* _YOUR GOAL_:
Every record is to be printed exactly as it appears.

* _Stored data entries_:
▬▬▬

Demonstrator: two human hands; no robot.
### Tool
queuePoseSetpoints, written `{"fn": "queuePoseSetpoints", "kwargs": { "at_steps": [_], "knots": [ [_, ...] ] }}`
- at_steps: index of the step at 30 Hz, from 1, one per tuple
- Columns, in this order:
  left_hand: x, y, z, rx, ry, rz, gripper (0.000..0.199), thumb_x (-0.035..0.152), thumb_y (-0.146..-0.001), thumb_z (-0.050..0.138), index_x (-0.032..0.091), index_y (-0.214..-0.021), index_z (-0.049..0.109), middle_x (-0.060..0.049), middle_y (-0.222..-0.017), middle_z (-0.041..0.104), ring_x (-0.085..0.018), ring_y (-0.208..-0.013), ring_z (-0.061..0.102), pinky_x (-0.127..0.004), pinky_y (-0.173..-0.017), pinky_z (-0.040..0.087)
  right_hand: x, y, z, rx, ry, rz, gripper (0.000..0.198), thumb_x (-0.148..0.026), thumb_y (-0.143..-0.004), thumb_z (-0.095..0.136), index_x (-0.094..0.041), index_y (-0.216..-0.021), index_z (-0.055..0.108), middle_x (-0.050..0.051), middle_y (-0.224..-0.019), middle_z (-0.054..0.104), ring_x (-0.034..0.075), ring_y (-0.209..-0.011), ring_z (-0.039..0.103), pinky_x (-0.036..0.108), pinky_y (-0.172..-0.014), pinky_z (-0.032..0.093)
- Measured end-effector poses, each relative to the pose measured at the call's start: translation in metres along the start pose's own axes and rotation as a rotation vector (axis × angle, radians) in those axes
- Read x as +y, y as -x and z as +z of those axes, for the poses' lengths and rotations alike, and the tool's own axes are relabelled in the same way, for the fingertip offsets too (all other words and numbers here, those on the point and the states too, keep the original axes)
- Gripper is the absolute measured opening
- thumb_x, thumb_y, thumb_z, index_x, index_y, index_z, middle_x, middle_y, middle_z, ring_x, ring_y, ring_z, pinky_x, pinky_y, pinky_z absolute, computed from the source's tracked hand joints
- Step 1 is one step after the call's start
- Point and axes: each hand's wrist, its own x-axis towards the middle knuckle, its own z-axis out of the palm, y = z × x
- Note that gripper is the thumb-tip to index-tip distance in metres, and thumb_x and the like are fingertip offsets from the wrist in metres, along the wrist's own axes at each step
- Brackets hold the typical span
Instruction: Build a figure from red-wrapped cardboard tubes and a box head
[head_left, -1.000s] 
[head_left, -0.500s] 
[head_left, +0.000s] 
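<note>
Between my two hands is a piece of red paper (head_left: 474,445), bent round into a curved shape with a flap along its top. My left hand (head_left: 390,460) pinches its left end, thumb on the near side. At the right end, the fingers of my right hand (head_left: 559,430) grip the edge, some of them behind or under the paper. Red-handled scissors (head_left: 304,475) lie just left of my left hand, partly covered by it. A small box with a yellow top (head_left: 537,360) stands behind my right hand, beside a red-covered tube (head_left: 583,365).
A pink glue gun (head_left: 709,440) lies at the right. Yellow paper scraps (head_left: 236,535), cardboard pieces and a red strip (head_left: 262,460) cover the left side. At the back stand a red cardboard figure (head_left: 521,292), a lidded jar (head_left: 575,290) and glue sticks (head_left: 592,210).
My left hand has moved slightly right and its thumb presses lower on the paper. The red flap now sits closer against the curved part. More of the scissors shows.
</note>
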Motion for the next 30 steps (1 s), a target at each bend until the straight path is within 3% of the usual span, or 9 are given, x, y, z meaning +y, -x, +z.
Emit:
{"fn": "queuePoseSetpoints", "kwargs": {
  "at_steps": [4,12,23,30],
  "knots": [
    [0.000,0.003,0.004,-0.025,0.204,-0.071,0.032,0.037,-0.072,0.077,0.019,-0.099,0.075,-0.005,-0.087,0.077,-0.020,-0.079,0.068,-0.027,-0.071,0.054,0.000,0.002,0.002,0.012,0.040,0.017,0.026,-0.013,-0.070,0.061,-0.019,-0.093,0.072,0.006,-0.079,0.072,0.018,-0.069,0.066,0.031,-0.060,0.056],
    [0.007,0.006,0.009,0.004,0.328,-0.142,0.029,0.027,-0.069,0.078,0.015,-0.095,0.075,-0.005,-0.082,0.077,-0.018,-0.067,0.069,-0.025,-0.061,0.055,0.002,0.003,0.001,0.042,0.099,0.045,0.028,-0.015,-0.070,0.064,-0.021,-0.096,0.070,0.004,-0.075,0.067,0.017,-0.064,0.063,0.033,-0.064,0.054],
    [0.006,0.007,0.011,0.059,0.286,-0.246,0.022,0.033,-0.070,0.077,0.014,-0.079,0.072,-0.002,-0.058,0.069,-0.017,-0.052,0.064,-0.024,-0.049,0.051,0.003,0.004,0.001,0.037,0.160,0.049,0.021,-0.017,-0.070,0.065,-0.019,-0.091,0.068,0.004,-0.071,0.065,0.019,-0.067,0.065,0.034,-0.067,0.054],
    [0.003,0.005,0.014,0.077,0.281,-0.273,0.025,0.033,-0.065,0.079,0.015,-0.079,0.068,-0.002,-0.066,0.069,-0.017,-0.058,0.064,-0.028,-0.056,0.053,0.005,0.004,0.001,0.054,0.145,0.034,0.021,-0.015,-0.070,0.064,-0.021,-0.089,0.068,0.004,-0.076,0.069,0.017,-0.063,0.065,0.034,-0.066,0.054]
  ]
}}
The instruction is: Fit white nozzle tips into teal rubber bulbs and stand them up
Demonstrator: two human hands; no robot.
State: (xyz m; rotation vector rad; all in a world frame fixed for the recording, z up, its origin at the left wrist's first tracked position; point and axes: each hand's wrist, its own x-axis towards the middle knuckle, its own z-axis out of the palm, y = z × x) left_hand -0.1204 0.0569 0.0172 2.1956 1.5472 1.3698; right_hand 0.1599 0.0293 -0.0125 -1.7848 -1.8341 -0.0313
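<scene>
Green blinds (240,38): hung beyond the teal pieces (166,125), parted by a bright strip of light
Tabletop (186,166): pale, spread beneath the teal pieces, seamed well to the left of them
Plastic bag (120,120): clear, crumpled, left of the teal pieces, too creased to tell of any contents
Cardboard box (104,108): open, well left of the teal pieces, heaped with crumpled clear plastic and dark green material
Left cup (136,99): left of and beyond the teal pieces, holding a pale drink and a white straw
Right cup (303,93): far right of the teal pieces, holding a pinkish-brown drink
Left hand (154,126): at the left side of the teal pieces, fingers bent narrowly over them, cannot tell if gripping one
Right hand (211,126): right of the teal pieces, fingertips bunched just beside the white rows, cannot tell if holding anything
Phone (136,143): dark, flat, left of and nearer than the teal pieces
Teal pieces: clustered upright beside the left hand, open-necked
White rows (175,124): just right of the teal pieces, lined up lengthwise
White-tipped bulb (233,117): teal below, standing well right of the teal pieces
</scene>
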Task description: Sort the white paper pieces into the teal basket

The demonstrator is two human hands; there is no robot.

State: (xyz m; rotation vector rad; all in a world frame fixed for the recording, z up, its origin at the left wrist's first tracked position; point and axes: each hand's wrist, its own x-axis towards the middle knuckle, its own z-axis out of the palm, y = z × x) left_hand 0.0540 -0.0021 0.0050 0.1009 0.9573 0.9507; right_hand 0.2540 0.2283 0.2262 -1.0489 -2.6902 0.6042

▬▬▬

* _TASK ANSWER_:
Demonstrator: two human hands; no robot.
### Tool
queuePoseSetpoints, written `{"fn": "queuePoseSetpoints", "kwargs": { "at_steps": [_], "knots": [ [_, ...] ] }}`
- at_steps: index of the step at 30 Hz, from 1, one per tuple
- Columns, in this order:
  left_hand: x, y, z, rx, ry, rz, gripper (0.000..0.199), thumb_x (-0.035..0.152), thumb_y (-0.146..-0.001), thumb_z (-0.050..0.138), index_x (-0.032..0.091), index_y (-0.214..-0.021), index_z (-0.049..0.109), middle_x (-0.060..0.049), middle_y (-0.222..-0.017), middle_z (-0.041..0.104), ring_x (-0.085..0.018), ring_y (-0.208..-0.013), ring_z (-0.061..0.102), pinky_x (-0.127..0.004), pinky_y (-0.173..-0.017), pinky_z (-0.040..0.087)
  right_hand: x, y, z, rx, ry, rz, gripper (0.000..0.198), thumb_x (-0.148..0.026), thumb_y (-0.143..-0.004), thumb_z (-0.095..0.136), index_x (-0.094..0.041), index_y (-0.216..-0.021), index_z (-0.055..0.108), middle_x (-0.050..0.051), middle_y (-0.224..-0.019), middle_z (-0.054..0.104), ring_x (-0.034..0.075), ring_y (-0.209..-0.011), ring_z (-0.039..0.103), pinky_x (-0.036..0.108), pinky_y (-0.172..-0.014), pinky_z (-0.032..0.093)
- Measured end-effector poses, each relative to the pose measured at the call's start: translation in metres along the start pose's own axes and rotation as a rotation vector (axis × angle, radians) in those axes
- Read x as +y, y as -x and z as +z of those axes, for the poses' lengths and rotations alike, and the tool's own axes are relabelled in the same way, for the fingertip offsets too (all other words and numbers here, those on the point and the states too, keep the original axes)
- Gripper is the absolute measured opening
- thumb_x, thumb_y, thumb_z, index_x, index_y, index_z, middle_x, middle_y, middle_z, ring_x, ring_y, ring_z, pinky_x, pinky_y, pinky_z absolute, computed from the source's tracked hand joints
- Step 1 is one step after the call's start
- Point and axes: each hand's wrist, its own x-axis towards the middle knuckle, its own z-axis out of the palm, y = z × x
- Note that gripper is the thumb-tip to index-tip distance in metres, and thumb_x and the like are fingertip offsets from the wrist in metres, along the wrist's own axes at each step
- Brackets hold the typical span
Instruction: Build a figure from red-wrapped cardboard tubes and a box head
[head_left, -1.000s] 
[head_left, -0.500s] 
[head_left, +0.000s] 
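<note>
Between my two hands is a piece of red paper (head_left: 474,445), bent round into a curved shape with a flap along its top. My left hand (head_left: 390,460) pinches its left end, thumb on the near side. At the right end, the fingers of my right hand (head_left: 559,430) grip the edge, some of them behind or under the paper. Red-handled scissors (head_left: 304,475) lie just left of my left hand, partly covered by it. A small box with a yellow top (head_left: 537,360) stands behind my right hand, beside a red-covered tube (head_left: 583,365).
A pink glue gun (head_left: 709,440) lies at the right. Yellow paper scraps (head_left: 236,535), cardboard pieces and a red strip (head_left: 262,460) cover the left side. At the back stand a red cardboard figure (head_left: 521,292), a lidded jar (head_left: 575,290) and glue sticks (head_left: 592,210).
My left hand has moved slightly right and its thumb presses lower on the paper. The red flap now sits closer against the curved part. More of the scissors shows.
</note>
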Motion for the next 30 steps (1 s), a target at each bend until the straight path is within 3% of the usual span, or 9 are given, x, y, z meaning +y, -x, +z.
Emit:
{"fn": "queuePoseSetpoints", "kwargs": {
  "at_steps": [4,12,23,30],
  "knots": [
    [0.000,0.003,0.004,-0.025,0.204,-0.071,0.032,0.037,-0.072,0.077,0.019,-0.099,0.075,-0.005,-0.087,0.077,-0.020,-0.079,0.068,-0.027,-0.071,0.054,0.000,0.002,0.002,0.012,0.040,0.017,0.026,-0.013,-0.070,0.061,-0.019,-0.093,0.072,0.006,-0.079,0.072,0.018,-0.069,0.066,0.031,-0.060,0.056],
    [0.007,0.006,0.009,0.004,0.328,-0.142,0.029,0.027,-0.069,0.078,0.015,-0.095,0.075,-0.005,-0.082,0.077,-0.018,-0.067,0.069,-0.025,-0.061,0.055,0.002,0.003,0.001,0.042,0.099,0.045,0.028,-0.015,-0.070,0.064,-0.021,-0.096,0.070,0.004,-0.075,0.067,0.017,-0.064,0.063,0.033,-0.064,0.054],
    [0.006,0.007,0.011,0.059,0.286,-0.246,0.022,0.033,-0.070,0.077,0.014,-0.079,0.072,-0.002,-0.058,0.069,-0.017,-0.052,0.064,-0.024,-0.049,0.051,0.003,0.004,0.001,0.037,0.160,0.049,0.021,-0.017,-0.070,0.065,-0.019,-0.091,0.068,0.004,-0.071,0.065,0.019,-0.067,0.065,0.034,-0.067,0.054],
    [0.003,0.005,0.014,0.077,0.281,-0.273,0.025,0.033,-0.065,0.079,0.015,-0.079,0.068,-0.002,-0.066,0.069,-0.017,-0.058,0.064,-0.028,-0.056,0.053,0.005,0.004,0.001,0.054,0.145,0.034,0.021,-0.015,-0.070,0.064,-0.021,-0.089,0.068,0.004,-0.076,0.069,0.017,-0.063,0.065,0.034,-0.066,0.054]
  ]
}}
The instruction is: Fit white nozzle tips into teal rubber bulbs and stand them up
Demonstrator: two human hands; no robot.
State: (xyz m; rotation vector rad; all in a world frame fixed for the recording, z up, its origin at the left wrist's first tracked position; point and axes: each hand's wrist, its own x-axis towards the middle knuckle, its own z-axis out of the palm, y = z × x) left_hand -0.1204 0.0569 0.0172 2.1956 1.5472 1.3698; right_hand 0.1599 0.0293 -0.0125 -1.7848 -1.8341 -0.0313
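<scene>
Green blinds (240,38): hung beyond the teal pieces (166,125), parted by a bright strip of light
Tabletop (186,166): pale, spread beneath the teal pieces, seamed well to the left of them
Plastic bag (120,120): clear, crumpled, left of the teal pieces, too creased to tell of any contents
Cardboard box (104,108): open, well left of the teal pieces, heaped with crumpled clear plastic and dark green material
Left cup (136,99): left of and beyond the teal pieces, holding a pale drink and a white straw
Right cup (303,93): far right of the teal pieces, holding a pinkish-brown drink
Left hand (154,126): at the left side of the teal pieces, fingers bent narrowly over them, cannot tell if gripping one
Right hand (211,126): right of the teal pieces, fingertips bunched just beside the white rows, cannot tell if holding anything
Phone (136,143): dark, flat, left of and nearer than the teal pieces
Teal pieces: clustered upright beside the left hand, open-necked
White rows (175,124): just right of the teal pieces, lined up lengthwise
White-tipped bulb (233,117): teal below, standing well right of the teal pieces
</scene>
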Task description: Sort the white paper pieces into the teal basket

The demonstrator is two human hands; there is no robot.

State: (xyz m; rotation vector rad; all in a world frame fixed for the recording, z up, its origin at the left wrist's first tracked position; point and axes: each hand's wrist, its own x-axis towards the middle knuckle, its own z-axis out of the palm, y = z × x) left_hand 0.0540 -0.0021 0.0050 0.1009 0.9573 0.9507; right_hand 0.2540 0.2283 0.2262 -1.0489 -2.6902 0.6042

No further answer is expected.